There are people who by nature, physically as well as spiritually, tend toward melancholy.
A tempestuous life–whether of holiness or of impurity–holds no attraction for them.
Contentment lies in quiet continuity.
If they have an intellectual bent and if matters of the spirit interest them, then the coziest means for self-realization is to sit and study.
The latter requires no self-sacrifice; it is the self-expression of a bookworm.
Such an individual devotes every spare moment to Torah study.
There is no contest between a Godly soul and an animal soul; this is his animal soul.
We could reasonably expect that, intellectual though he may be, he might have to struggle with his disposition in another plane, namely, sexual desire.
The capacity for sexual pleasure differs from one person to the next.
And a lack of sensuality, an absence of pleasure in eating or drinking, is no indication of spiritual achievement.

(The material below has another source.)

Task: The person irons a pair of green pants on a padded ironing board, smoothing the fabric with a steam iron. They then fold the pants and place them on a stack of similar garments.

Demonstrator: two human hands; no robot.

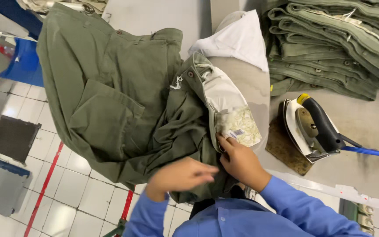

Someone may not pay any attention to what he eats or what he sees.
So, too, with sexual desire.
Such an individual can sit in a study hall and be occupied with the performance of the commandments while the world around him presents no temptation.
He gets dressed every morning, has his breakfast, and goes about his business.
His single-minded focus on Torah study is not from a magnetic attraction to holiness; he is disinclined by nature to do anything else.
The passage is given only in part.